EXERCISE: Copying nothing before it, reproduce the line that holds "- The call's" and every line after it in the data, exactly.

RECORDED INFORMATION:

╔══

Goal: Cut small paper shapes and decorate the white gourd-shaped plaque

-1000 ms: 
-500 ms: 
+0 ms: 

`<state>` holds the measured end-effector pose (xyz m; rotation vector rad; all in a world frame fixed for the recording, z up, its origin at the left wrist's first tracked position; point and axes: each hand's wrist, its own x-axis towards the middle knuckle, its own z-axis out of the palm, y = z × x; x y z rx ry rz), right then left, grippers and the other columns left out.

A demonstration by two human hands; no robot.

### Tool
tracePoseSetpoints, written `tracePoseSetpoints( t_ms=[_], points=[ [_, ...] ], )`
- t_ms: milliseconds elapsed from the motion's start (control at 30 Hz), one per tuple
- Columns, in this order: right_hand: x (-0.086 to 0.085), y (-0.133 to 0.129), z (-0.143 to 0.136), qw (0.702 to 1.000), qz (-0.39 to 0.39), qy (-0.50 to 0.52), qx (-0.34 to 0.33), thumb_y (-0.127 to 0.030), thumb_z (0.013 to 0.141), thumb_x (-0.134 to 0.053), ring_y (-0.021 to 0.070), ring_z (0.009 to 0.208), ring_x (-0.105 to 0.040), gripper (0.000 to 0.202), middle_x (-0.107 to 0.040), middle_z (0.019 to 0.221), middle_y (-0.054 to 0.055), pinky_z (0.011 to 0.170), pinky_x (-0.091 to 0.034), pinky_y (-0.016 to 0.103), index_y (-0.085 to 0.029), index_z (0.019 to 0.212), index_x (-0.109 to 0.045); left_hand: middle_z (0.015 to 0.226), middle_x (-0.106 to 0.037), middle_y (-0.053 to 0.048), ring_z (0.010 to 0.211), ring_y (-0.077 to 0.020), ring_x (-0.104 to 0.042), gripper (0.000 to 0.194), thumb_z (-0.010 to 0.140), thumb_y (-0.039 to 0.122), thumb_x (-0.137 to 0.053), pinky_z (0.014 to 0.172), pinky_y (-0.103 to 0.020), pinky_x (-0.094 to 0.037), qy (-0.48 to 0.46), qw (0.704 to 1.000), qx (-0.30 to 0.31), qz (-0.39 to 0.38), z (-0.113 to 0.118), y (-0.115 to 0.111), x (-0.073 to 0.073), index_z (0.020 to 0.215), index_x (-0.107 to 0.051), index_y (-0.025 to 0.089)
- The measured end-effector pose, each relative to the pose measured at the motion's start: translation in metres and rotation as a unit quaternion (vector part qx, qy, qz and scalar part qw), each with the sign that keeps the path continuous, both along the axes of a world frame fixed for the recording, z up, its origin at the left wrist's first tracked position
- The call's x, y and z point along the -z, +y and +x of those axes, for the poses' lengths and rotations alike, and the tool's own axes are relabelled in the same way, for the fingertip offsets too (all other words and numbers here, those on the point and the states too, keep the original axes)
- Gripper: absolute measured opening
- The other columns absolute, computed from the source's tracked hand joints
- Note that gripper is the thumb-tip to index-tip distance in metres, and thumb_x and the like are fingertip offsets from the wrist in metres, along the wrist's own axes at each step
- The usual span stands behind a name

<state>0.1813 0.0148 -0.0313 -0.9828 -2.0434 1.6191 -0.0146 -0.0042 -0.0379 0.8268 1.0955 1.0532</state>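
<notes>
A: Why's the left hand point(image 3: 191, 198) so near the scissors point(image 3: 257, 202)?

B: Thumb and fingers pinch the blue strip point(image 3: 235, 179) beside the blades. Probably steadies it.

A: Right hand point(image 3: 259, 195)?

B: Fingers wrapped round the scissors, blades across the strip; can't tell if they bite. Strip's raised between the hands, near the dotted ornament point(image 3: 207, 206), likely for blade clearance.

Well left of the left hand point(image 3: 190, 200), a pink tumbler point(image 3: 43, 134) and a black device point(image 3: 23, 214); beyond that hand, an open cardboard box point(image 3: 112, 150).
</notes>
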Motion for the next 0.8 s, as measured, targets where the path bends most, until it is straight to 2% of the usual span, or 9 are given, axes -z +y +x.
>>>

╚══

ANSWER SPACE:
- The call's x, y and z point along the -z, +y and +x of those axes, for the poses' lengths and rotations alike, and the tool's own axes are relabelled in the same way, for the fingertip offsets too (all other words and numbers here, those on the point and the states too, keep the original axes)
- Gripper: absolute measured opening
- The other columns absolute, computed from the source's tracked hand joints
- Note that gripper is the thumb-tip to index-tip distance in metres, and thumb_x and the like are fingertip offsets from the wrist in metres, along the wrist's own axes at each step
- The usual span stands behind a name

<state>0.1813 0.0148 -0.0313 -0.9828 -2.0434 1.6191 -0.0146 -0.0042 -0.0379 0.8268 1.0955 1.0532</state>
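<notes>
A: Why's the left hand point(image 3: 191, 198) so near the scissors point(image 3: 257, 202)?

B: Thumb and fingers pinch the blue strip point(image 3: 235, 179) beside the blades. Probably steadies it.

A: Right hand point(image 3: 259, 195)?

B: Fingers wrapped round the scissors, blades across the strip; can't tell if they bite. Strip's raised between the hands, near the dotted ornament point(image 3: 207, 206), likely for blade clearance.

Well left of the left hand point(image 3: 190, 200), a pink tumbler point(image 3: 43, 134) and a black device point(image 3: 23, 214); beyond that hand, an open cardboard box point(image 3: 112, 150).
</notes>
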Motion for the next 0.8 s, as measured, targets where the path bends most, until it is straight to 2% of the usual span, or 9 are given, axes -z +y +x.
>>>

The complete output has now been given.